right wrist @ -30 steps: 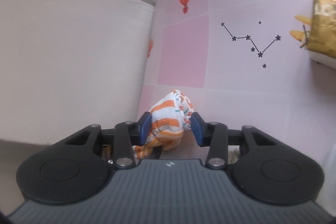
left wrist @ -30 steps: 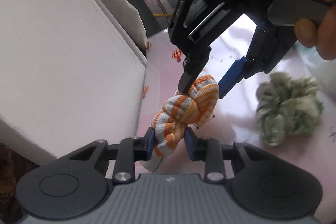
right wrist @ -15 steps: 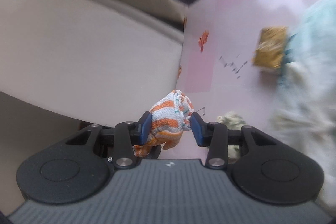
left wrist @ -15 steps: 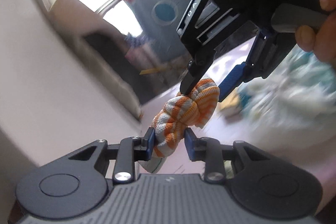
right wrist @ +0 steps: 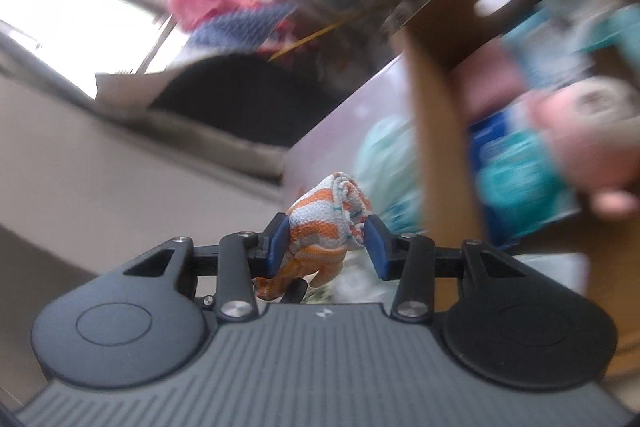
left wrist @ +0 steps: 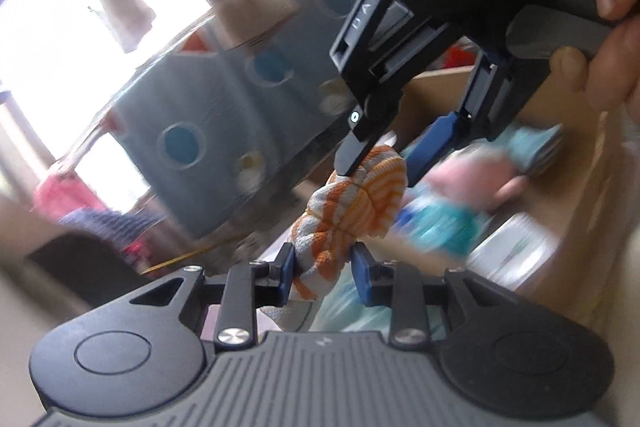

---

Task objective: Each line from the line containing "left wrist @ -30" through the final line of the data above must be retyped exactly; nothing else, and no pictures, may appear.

The answer:
left wrist @ -30 steps: 
right wrist @ -15 steps: 
left wrist @ -15 steps: 
right wrist @ +0 steps: 
left wrist @ +0 steps: 

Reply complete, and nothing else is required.